Pendant des années, j'ai fabriqué des tambours d'inspiration chamanique.

Je continue aujourd'hui à le faire avec la même exigence, le même amour du geste, la même joie.

Je me suis longtemps nourri des traditions amérindiennes, notamment lakota. Elles ont profondément inspiré mon travail. Pendant des années j'ai participé à des cérémonies de huttes de sudation. J'y ai appris le feu, les pierres, le silence, l'écoute. Et je garde un profond respect pour ce qui m'a été transmis.

Mais avec le temps, une question est devenue de plus en plus présente.

Qu'est-ce qui, dans tout cela, m'appartient réellement ?

Ce que j'avais trouvé dans les montagnes, les grottes, les fêtes populaires, les nuits passées dehors, les paysages de chez moi — était parfois plus proche de moi que tout ce que j'avais cherché ailleurs. Une relation plus nue. Plus poétique. Une relation sensible aux lieux, aux saisons, aux présences invisibles.

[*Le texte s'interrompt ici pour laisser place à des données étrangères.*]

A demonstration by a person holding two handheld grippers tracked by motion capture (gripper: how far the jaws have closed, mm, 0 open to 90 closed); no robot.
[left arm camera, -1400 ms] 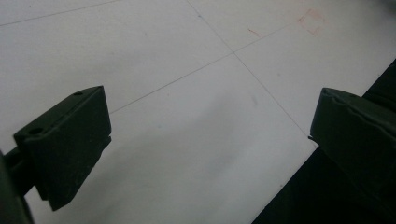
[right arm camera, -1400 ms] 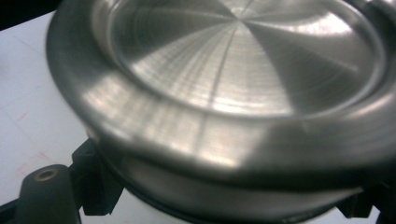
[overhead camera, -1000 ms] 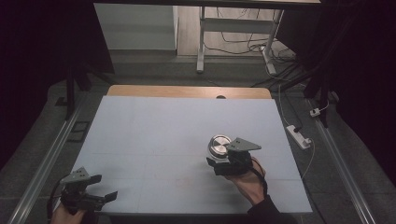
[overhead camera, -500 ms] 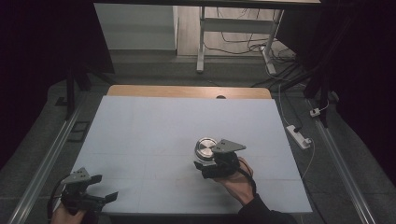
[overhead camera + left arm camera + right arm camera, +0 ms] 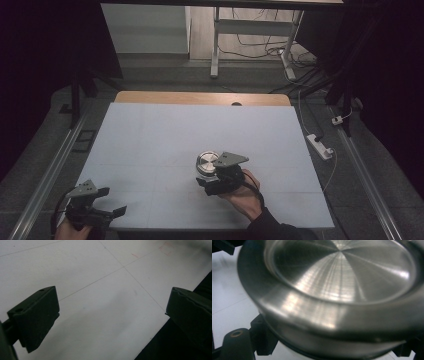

Et le tambour, peu à peu, a changé de place.

Il est devenu moins un outil qu'un instrument d'écoute. Un objet de lien. Un compagnon pour entrer en relation avec le vivant, avec le silence, avec les paysages intérieurs et extérieurs.

Je ne renie rien du chemin parcouru.

Je crois simplement que nos outils deviennent plus justes lorsqu'ils cessent d'imiter un imaginaire pour rejoindre une expérience vécue.